SANGATTA – Menjelang pengumuman Anugerah Kebudayaan Indonesia (AKI) 2025, Dinas Kebudayaan Kabupaten Kutai Timur (Kutim) terus mematangkan proses seleksi calon penerima penghargaan. Tahapan rekrutmen dan penilaian kini disempurnakan agar seluruh bidang kesenian dan kebudayaan mendapat keterwakilan yang seimbang.
Kabid Kebudayaan Kutim, Fadliansyah Budi, mengungkapkan, tahun ini tim seleksi menyoroti dua kategori yang cukup menonjol, yakni sastrawan dan perajin wastra atau tenun, sebagai bagian dari upaya memperluas cakupan apresiasi terhadap pelaku budaya daerah. “Kalau nggak salah juga ada kriteria sastrawan, penulis, penulis tulis, penulis puisi juga masuk. Kalau tidak salah juga,” ujar Fadliansyah saat dikonfirmasi di sela perayaan HUT Kutim baru-baru ini.

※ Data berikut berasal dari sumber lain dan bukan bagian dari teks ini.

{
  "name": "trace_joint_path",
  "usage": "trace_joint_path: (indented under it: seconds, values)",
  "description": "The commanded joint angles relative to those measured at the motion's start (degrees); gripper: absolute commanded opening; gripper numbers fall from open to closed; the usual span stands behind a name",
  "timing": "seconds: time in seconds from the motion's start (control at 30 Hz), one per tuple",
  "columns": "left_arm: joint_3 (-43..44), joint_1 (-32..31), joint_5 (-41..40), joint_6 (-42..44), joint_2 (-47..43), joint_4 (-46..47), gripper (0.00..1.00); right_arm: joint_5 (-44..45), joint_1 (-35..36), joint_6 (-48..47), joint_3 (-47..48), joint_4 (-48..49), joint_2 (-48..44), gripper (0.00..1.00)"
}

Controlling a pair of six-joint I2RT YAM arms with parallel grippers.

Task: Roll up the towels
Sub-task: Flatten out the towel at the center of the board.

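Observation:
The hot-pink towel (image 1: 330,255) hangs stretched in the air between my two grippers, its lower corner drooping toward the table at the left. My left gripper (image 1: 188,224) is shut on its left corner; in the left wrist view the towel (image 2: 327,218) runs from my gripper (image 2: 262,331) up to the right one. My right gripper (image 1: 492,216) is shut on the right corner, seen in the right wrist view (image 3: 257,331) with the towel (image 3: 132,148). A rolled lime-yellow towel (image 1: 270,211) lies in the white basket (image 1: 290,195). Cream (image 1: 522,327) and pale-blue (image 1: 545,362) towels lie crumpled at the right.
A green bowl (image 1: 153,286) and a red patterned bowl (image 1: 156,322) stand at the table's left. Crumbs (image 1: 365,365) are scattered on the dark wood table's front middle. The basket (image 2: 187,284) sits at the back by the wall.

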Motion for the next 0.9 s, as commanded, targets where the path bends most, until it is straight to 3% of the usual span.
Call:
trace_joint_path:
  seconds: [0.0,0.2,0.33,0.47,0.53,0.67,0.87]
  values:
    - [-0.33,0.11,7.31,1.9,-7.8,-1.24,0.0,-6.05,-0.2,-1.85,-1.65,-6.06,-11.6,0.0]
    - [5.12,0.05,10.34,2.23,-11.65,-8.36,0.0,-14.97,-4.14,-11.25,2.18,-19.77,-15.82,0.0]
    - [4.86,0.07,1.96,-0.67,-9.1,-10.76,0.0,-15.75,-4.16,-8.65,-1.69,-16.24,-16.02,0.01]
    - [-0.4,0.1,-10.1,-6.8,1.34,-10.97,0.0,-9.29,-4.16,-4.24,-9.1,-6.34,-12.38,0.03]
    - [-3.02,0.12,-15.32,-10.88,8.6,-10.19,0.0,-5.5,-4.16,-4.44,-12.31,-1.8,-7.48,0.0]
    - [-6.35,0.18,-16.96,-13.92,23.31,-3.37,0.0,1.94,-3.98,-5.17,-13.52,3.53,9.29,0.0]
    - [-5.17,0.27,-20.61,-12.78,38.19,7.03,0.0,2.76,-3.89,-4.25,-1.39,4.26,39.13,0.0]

Menurutnya, kategori sastrawan menjadi penting karena selama ini bidang literasi dan tulis-menulis sering luput dari perhatian publik, padahal memiliki peran besar dalam melestarikan bahasa dan sastra daerah. Sementara itu, kategori wastra menyoroti kekayaan budaya bendawi Kutim yang diwariskan secara turun-temurun. “Kemudian wastra juga masuk juga, ada kriteria wastra,” tambahnya.
Lebih lanjut, Fadliansyah menekankan, penilaian tidak semata-mata menitikberatkan pada kemampuan teknis atau karya yang dihasilkan. Aspek pembinaan dan kontribusi nyata terhadap masyarakat juga menjadi faktor penting dalam seleksi.

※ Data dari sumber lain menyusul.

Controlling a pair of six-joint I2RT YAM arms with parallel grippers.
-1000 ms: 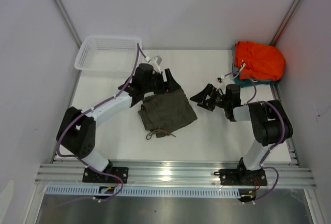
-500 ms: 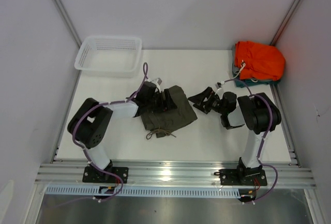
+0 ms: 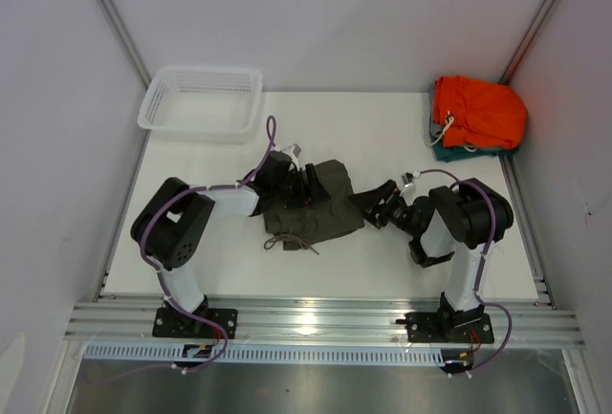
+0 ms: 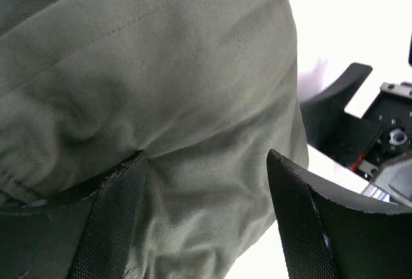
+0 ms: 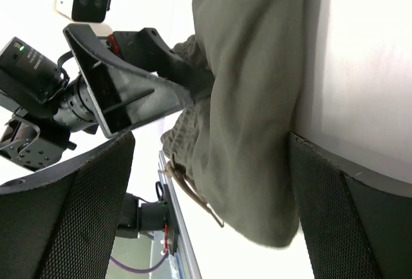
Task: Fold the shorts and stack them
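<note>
Right hand has swung in to the shorts' edge; left hand sits atop them, all 4 fingers spread apart.

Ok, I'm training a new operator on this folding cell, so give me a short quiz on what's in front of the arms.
1. The left gripper is over the shorts. Where is the right gripper? A) at the shorts' right edge B) over the basket C) on the orange bundle
2. True or false: the shorts lie in the basket.
3. Are both grippers' jaws open or shut?
Key: 1 A. 2 False, they lie on the table. 3 Open.
</note>
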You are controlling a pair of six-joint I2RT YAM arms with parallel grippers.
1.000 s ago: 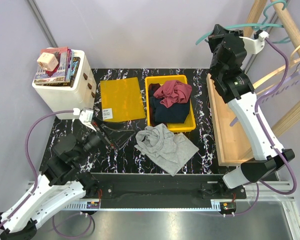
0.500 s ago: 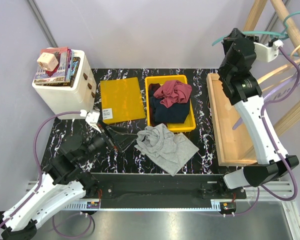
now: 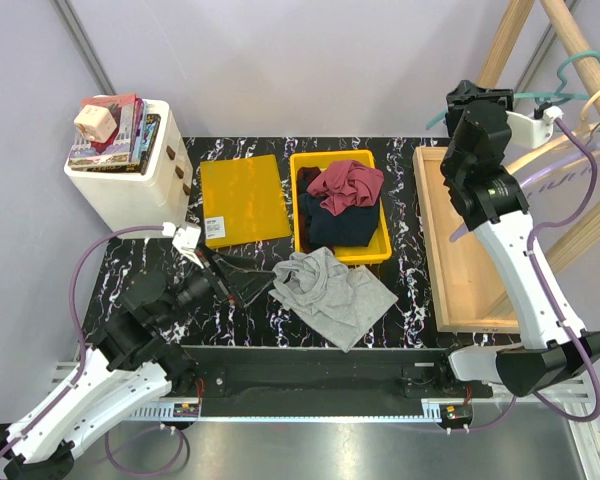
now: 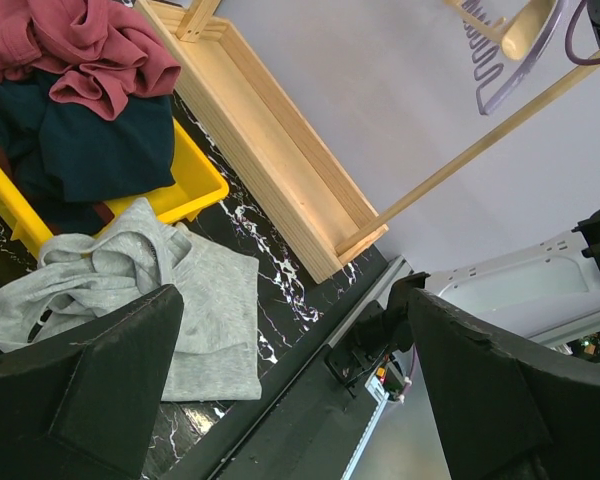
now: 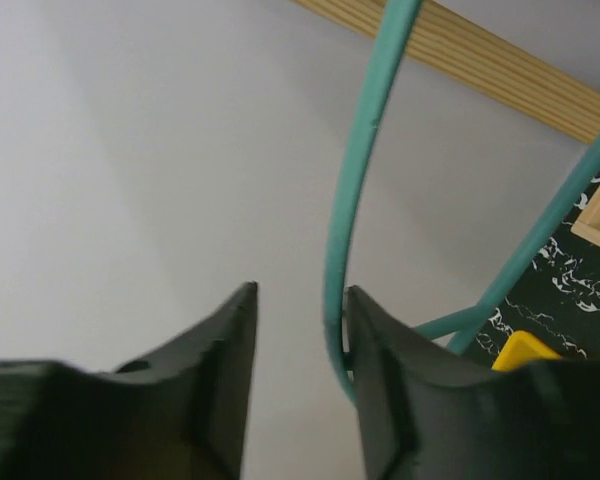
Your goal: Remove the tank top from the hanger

“Selain dia berwastra, dia juga diteliti atau divisitasi, ternyata dia bisa memberikan pelatihan-pelatihan. Itu salah satu kriteria, banyak, saya nggak hapal ya, ada banyak,” ujarnya sambil menekankan luasnya aspek penilaian yang diterapkan.
Ia memastikan tim Dinas Kebudayaan akan meninjau setiap kandidat secara detail dan objektif, agar hasil seleksi benar-benar mencerminkan kualitas dan dedikasi pelaku budaya Kutim. “Tapi itu nanti, selalu pasti kami akan push satu per satu nanti sebelum kita umumkan di bulan November,” pungkasnya.
Dengan batas waktu pengumuman yang ditargetkan pada 10 November mendatang, seluruh persiapan kini difokuskan untuk memastikan proses seleksi berjalan transparan dan akurat. (ADV)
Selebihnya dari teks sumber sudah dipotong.